Python urllib2.urlopen returns a HTTP error 503

7.7k Views Asked by At

Here you can see my code snippet. Since 3 days it does not work any longer. My python is running under Ubuntu 10.04.4 LTS. Python version is 2.6.5.

#!/usr/bin/env python
import urllib2 as ur
...
webpage = []

site = "http://www.gametracker.com/server_info/94.250.218.247:25200/top_players/"
hdr =  {'User-Agent': 'Mozilla/5.0'}
req = ur.Request(site , headers=hdr)
data = ur.urlopen(req)
for line in data:
    line = line.split(",")
    webpage.append(line)
...

here the returned Error-msg

Traceback (most recent call last):

File "read_top5.py", line 21, in <module>
  data = ur.urlopen(req)
File "/usr/lib/python2.6/urllib2.py", line 126, in urlopen
  return _opener.open(url, data, timeout)
File "/usr/lib/python2.6/urllib2.py", line 397, in open
  response = meth(req, response)
File "/usr/lib/python2.6/urllib2.py", line 510, in http_response
  'http', request, response, code, msg, hdrs)
File "/usr/lib/python2.6/urllib2.py", line 435, in error
  return self._call_chain(*args)
File "/usr/lib/python2.6/urllib2.py", line 369, in _call_chain
  result = func(*args)
File "/usr/lib/python2.6/urllib2.py", line 518, in http_error_default
  raise HTTPError(req.get_full_url(), code, msg, hdrs, fp)
urllib2.HTTPError: HTTP Error 503: Service Temporarily Unavailable
2

There are 2 best solutions below

2
On BEST ANSWER

The service is not currently working. curl:

curl -i "http://www.gametracker.com/server_info/94.250.218.247:25200/top_players/"

also returns a 503:

HTTP/1.1 503 Service Temporarily Unavailable
Date: Mon, 08 Dec 2014 09:37:17 GMT
Content-Type: text/html; charset=UTF-8
Server: cloudflare-nginx

The service is using CloudFlare, which provides a form of DDoS protection that requires you to use a full web browser to connect.

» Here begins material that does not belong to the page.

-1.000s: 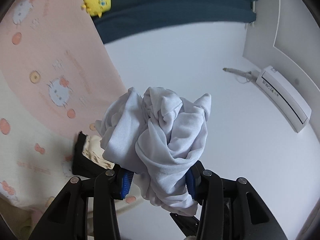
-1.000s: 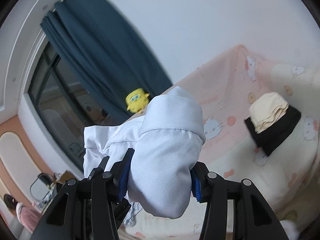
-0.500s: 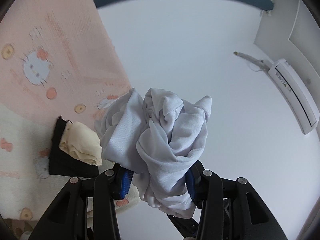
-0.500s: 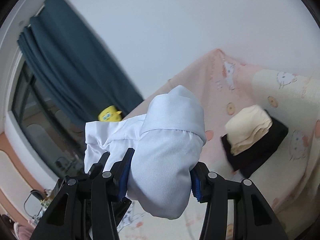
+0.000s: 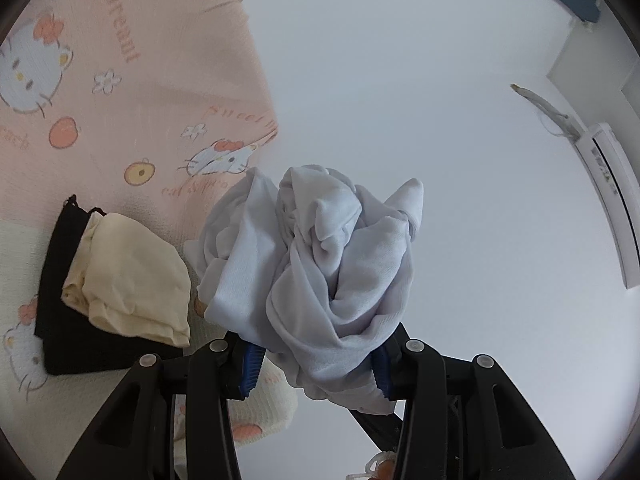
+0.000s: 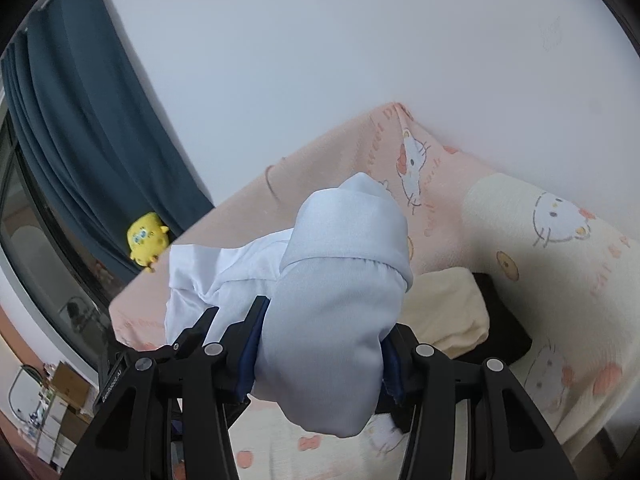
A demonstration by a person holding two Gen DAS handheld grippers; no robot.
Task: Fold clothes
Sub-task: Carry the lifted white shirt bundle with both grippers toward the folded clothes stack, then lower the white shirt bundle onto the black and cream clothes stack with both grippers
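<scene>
A pale blue-white garment is bunched in a thick wad between the blue pads of my left gripper, which is shut on it. In the right wrist view my right gripper is shut on another smooth fold of the same white garment. Both hold it in the air above the bed. A stack of folded clothes lies on the bed: a cream piece on top of a black piece; the cream piece and the black piece show just right of the held cloth in the right wrist view.
The bed carries a pink and cream cartoon-cat blanket against a white wall. An air conditioner hangs high on the wall. A yellow plush toy sits by dark blue curtains and a window.
Both grippers have swept sideways along the bed with the garment still clamped. The cream and black stack has come much closer in both views; the yellow toy has left the left wrist view.
</scene>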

Although you could likely work around it, by deciding to use this service, the site operators are declaring that they don't want you to connect using a script.

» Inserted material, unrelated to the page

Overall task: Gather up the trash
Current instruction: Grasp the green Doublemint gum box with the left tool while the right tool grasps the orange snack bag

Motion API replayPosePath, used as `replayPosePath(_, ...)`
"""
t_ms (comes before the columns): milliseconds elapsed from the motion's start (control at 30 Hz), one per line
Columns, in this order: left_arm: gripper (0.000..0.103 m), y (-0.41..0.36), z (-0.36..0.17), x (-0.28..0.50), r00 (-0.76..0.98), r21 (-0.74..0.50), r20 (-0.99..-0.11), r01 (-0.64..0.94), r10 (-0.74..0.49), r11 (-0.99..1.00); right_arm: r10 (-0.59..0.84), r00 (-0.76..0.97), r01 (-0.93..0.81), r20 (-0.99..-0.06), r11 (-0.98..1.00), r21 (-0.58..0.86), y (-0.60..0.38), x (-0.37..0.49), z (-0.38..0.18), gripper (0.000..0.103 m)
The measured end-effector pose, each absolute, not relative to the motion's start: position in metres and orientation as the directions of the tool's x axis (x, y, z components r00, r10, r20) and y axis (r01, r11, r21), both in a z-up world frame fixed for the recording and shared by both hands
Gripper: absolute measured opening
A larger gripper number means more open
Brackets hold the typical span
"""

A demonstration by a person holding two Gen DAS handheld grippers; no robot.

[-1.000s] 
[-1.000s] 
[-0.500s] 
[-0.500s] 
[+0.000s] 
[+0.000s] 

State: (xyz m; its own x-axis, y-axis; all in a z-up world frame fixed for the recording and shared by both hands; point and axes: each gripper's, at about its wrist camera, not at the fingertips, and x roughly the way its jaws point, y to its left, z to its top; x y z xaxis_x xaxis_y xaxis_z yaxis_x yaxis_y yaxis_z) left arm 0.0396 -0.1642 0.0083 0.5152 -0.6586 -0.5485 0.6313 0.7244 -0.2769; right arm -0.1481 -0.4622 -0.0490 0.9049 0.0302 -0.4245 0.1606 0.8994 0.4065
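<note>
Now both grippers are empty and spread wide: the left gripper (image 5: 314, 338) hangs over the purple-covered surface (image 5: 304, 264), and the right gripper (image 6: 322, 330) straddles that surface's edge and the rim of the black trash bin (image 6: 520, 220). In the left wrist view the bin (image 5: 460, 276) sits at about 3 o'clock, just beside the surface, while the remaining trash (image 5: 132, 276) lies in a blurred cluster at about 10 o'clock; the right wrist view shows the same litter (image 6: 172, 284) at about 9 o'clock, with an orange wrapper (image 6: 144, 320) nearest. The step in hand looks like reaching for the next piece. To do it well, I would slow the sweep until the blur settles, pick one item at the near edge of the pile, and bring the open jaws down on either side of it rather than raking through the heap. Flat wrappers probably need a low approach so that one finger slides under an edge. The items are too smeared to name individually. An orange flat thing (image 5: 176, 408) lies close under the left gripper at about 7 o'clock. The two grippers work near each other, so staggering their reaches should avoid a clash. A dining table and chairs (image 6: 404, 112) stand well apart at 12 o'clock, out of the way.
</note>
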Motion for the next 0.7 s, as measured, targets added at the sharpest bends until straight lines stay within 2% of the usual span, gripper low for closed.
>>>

This is not a programming problem; you'll need to determine why the service is not available to scripts.

0
On

This is just something the site does. It appears to be part of some kind of anti-DDoS system. Why it returns 503 is perplexing, but it is definitely the site itself.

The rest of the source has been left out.